WHAT THIS TASK INVOLVES – Show, in full, each line of the data that contains "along".

THE DATA –
────────────────
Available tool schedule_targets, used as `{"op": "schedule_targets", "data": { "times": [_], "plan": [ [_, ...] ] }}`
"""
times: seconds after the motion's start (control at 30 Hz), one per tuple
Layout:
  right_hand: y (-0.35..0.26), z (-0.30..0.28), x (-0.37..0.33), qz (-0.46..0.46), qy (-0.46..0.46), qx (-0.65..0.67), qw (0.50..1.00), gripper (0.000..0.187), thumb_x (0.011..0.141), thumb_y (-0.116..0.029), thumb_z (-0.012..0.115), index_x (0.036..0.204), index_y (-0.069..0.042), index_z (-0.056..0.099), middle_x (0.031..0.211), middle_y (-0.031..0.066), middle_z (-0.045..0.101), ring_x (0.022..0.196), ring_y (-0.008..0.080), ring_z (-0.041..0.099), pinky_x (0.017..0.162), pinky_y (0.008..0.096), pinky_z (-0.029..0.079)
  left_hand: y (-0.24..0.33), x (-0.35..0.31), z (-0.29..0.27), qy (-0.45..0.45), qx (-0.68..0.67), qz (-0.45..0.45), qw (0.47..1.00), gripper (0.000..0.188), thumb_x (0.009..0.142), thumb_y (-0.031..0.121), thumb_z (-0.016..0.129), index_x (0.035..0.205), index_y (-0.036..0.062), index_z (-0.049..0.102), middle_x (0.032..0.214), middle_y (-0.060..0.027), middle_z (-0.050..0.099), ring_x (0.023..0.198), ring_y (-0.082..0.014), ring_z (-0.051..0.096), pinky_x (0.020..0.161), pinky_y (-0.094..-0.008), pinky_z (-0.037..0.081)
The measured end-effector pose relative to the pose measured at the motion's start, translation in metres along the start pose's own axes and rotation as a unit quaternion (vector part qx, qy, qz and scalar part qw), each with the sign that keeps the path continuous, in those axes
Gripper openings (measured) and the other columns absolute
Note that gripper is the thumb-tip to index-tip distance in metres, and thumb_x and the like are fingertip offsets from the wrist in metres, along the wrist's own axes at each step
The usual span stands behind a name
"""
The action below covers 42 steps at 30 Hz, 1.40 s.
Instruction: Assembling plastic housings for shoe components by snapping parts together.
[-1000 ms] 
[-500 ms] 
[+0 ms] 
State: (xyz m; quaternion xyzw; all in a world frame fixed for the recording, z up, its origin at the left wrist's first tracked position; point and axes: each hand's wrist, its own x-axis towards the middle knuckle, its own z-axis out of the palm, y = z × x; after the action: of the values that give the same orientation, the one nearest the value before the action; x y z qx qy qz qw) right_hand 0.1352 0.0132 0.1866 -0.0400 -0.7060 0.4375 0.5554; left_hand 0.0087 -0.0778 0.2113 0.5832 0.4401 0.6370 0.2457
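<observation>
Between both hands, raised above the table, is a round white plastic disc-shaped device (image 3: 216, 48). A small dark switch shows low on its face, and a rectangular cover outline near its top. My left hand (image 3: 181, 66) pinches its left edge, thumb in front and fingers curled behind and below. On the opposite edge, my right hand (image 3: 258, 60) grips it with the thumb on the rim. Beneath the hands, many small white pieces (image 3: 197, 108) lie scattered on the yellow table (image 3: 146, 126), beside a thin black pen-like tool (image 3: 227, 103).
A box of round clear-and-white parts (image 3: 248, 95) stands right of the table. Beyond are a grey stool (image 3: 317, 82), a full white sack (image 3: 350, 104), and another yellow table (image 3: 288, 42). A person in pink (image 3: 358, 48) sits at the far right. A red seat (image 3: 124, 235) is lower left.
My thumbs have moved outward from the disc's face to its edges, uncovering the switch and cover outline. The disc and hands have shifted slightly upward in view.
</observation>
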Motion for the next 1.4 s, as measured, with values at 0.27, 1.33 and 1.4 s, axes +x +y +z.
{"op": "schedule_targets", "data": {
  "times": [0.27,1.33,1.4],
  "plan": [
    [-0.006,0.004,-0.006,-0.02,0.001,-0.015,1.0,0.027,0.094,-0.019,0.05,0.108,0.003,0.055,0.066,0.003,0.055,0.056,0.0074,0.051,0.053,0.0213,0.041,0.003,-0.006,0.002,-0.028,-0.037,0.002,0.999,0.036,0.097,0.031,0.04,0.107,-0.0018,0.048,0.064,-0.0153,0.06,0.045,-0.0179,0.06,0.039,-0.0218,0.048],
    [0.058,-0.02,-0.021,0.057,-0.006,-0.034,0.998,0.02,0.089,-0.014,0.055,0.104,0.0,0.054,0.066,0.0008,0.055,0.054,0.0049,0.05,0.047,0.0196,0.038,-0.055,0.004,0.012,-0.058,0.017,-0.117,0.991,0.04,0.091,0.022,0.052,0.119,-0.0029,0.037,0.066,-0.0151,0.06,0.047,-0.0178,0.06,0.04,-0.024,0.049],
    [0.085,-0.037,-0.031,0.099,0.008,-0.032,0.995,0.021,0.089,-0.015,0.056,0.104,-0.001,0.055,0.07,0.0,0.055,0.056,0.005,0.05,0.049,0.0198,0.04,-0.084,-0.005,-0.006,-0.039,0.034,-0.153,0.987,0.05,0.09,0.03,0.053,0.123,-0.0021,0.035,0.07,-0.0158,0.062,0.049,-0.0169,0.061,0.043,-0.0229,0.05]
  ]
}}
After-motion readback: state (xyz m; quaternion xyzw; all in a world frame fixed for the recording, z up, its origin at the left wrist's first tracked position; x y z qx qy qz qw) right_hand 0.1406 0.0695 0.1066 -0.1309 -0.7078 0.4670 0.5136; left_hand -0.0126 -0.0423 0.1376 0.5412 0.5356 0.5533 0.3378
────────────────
ANSWER SPACE –
The measured end-effector pose relative to the pose measured at the motion's start, translation in metres along the start pose's own axes and rotation as a unit quaternion (vector part qx, qy, qz and scalar part qw), each with the sign that keeps the path continuous, in those axes
Note that gripper is the thumb-tip to index-tip distance in metres, and thumb_x and the like are fingertip offsets from the wrist in metres, along the wrist's own axes at each step

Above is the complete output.